Two of China’s leading regional broadcasters have been in the headlines over the past two weeks, as they scramble to transform themselves to compete with a new generation of Web-based private companies that are rapidly stealing their viewers and advertising dollars.
Both stories involve new tie-ups with industry outsiders, reflecting the need to bring in new expertise to help these State-run broadcasters leverage digital and Web-based technologies that will dominate the media landscape of the future.
The first big story came two weeks ago, when Shanghai Media Group (SMG) signed a landmark deal with e-commerce titan Alibaba Group to develop a financial news and information service that could someday take on the likes of global giants like Bloomberg and Reuters. The second came last week, when media reports said that Hunan Satellite TV had raised 500 million yuan ($80.51 million) in the first private funding round for its fledgling paid video streaming service Mango TV.

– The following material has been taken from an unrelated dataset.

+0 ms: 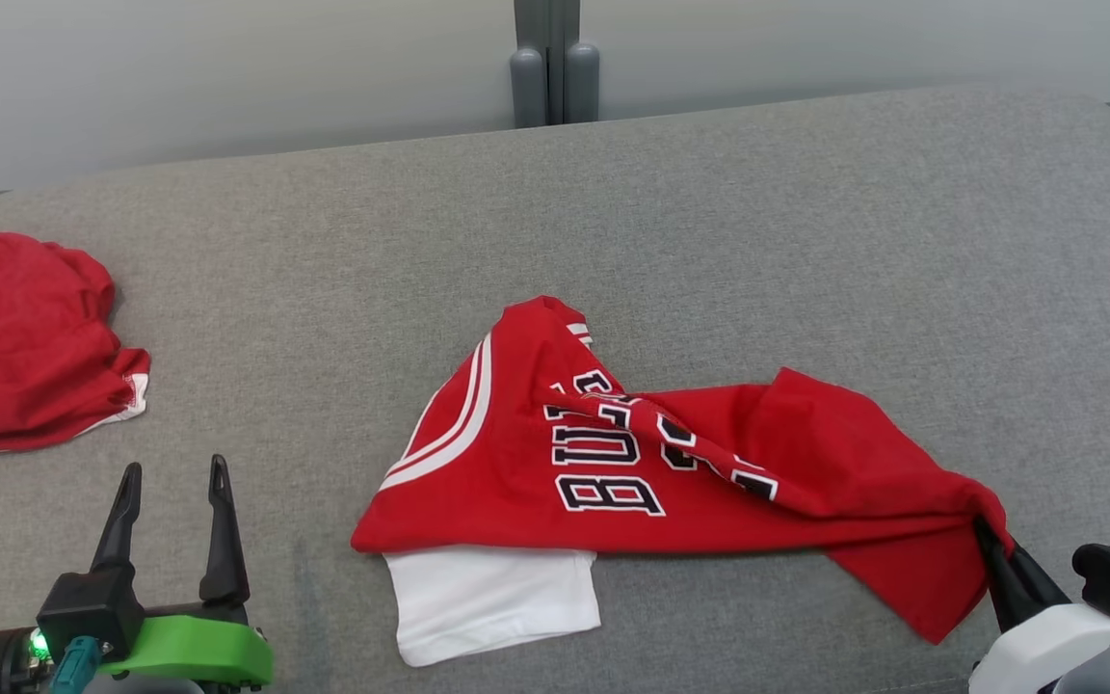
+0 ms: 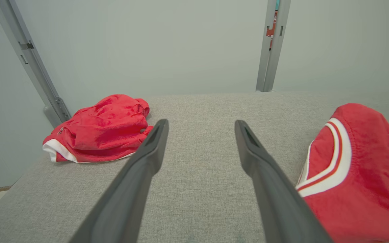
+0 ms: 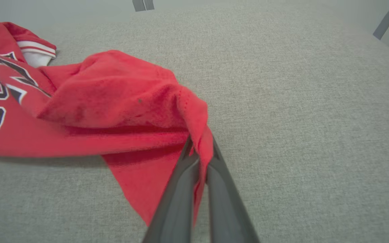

Meantime, Hunan Satellite TV, also considered one of China’s most innovative traditional broadcasters, was in the headlines last week with reports of the new fundraising for Mango TV, its answer to the challenge from the Internet companies. That deal saw leading mobile carrier China Mobile emerge as the lead investor in Mango TV’s first major round of fundraising, providing a partner whose vast wireless telecoms network could become an important resource for Mango in the future.
Both SMG and Hunan TV have formed smaller partnerships and taken other recent steps to try and fight off the Internet TV platform challenge. But these two new moves mark some of the first major equity tie-ups where broadcasters have sold stakes in core assets to outside partners, which in turn could provide valuable new resources to help them expand beyond stagnating core businesses.